[Records from a collection]

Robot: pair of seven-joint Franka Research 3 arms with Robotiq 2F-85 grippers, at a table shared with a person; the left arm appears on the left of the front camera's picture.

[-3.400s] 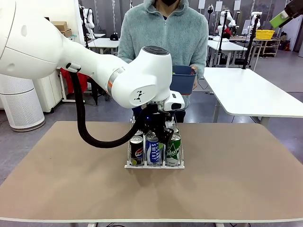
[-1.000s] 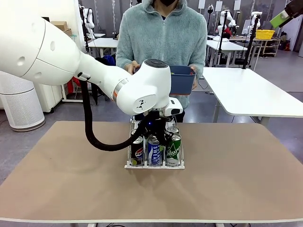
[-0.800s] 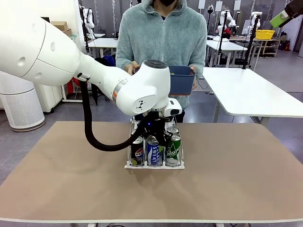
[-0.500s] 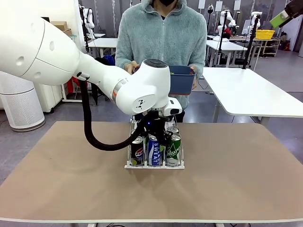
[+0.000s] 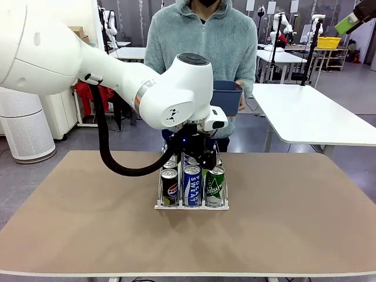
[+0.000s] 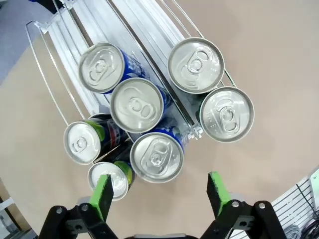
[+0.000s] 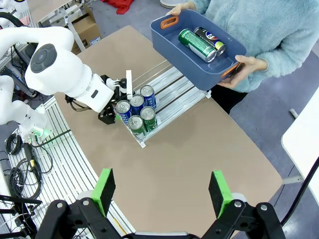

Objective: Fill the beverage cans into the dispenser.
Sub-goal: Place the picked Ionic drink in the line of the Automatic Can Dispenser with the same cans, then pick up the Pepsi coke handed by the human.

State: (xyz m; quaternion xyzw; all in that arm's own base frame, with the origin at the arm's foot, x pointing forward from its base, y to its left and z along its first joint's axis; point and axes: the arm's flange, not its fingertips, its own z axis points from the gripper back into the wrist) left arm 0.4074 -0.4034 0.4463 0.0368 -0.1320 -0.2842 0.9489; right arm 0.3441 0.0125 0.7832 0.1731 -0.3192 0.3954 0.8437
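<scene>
The dispenser [image 5: 191, 204], a white-based rack with thin wire lanes, stands mid-table with several beverage cans in it. Its front row holds a dark can [image 5: 170, 187], a blue-and-white can [image 5: 192, 185] and a green can [image 5: 215, 187]. My left gripper [image 5: 194, 161] hovers just above them, open and holding nothing. In the left wrist view the open left gripper [image 6: 159, 193] hangs over the silver top of the front middle can [image 6: 156, 156]. My right gripper [image 7: 162, 191] is open, high above the table. The dispenser [image 7: 172, 84] lies far below it.
A person at the far side holds a dark blue bin [image 5: 227, 97] above the table's far edge. In the right wrist view the bin [image 7: 169, 42] holds a green can [image 7: 196, 44] and a dark can [image 7: 209, 41]. Bare tabletop [image 5: 294, 217] surrounds the rack.
My left gripper opened, let go of the blue-and-white can in the middle lane and rose a little above the cans. The person and the bin stayed put.
</scene>
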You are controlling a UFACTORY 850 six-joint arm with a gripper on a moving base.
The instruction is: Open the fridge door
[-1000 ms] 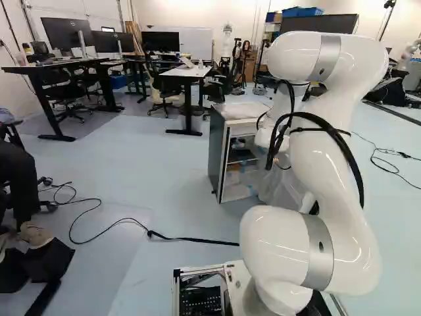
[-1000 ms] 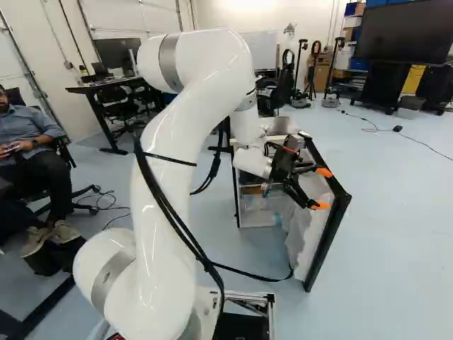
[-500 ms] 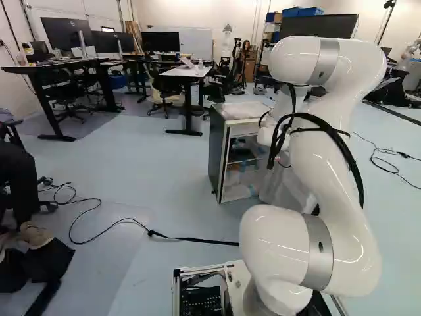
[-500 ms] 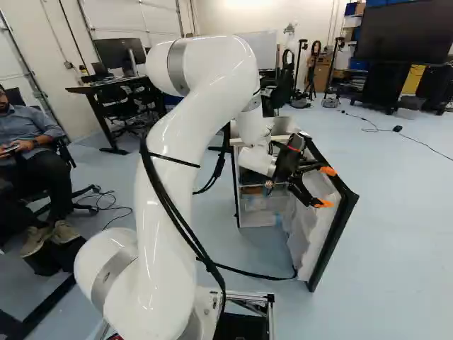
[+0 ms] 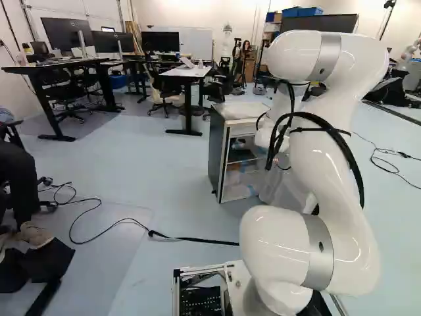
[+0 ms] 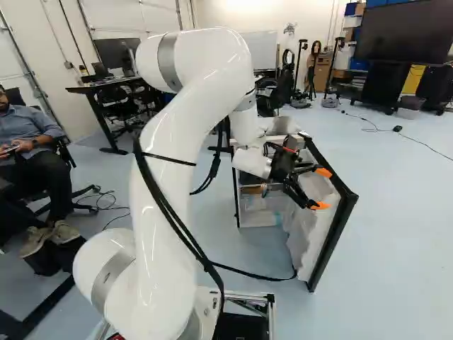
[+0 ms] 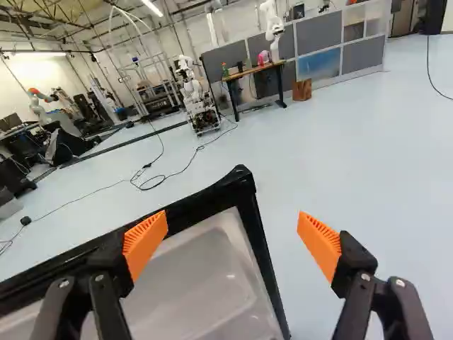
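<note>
Fridge door stands well out from the fridge; opening looks essentially done. The end effector, spread wide near the door's upper corner, likely need only withdraw.

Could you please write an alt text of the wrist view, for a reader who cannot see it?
An open pincer with orange pads stands at the corner of the fridge door, which has a black frame and a pale inner side. Beyond are cables on a light floor, a desk, another robot and grey panels.
</note>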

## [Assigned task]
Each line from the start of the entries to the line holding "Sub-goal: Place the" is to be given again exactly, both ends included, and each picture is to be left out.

## [Written response]
Robot: pair of seven-joint Franka Research 3 arms with Robotiq 2F-85 grippers, at a table shared with a person; the left arm appears on the left of the front camera's picture.

[-3.400s] 
[-1.000s] 
[-0.800s] 
[-0.500s] 
[+0.000s] 
[+0.000s] 
[+0.000s] 

Objective: Fill the beverage cans into the dispenser.
Sub-goal: Place the picked Ionic drink in the line of the Automatic Can Dispenser with the same cans, then pick up the Pepsi coke handed by the human.

Nothing further is needed to complete this exercise.